• _Stored data_:

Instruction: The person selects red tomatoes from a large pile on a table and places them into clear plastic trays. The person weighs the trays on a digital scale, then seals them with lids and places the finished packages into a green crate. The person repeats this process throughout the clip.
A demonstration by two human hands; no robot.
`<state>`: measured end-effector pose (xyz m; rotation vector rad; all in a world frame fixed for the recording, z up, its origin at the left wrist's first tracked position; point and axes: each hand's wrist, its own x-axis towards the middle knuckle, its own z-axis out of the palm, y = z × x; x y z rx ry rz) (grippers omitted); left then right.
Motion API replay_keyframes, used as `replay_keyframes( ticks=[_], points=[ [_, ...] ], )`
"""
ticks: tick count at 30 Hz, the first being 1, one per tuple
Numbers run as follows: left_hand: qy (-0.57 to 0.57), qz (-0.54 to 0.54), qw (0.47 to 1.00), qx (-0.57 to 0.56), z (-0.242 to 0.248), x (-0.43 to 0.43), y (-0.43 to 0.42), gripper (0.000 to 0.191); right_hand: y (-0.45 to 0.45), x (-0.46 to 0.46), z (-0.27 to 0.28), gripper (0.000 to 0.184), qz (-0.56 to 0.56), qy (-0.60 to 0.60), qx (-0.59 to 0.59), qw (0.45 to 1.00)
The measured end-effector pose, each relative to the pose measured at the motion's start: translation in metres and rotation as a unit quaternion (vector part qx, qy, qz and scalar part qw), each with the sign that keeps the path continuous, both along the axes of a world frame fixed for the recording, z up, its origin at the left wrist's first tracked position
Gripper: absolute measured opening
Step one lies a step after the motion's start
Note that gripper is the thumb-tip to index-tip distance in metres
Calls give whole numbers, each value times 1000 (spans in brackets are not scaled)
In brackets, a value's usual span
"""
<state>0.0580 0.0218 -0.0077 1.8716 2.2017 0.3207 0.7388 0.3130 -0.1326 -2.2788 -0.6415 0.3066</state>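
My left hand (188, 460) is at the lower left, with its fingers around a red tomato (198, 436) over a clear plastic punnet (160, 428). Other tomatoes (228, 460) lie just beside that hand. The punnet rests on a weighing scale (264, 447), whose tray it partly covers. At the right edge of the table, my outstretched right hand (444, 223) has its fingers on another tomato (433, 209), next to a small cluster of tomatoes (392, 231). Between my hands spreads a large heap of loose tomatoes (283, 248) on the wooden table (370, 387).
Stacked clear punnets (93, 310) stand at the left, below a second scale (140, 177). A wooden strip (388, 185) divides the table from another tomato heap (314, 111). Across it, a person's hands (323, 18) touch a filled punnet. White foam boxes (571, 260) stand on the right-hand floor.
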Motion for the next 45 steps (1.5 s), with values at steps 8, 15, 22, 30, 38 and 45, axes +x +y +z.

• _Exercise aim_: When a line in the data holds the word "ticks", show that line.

• _Solution to this task_:
Motion API replay_keyframes, used as `replay_keyframes( ticks=[_], points=[ [_, ...] ], )`
ticks: tick count at 30 Hz, the first being 1, one per tuple

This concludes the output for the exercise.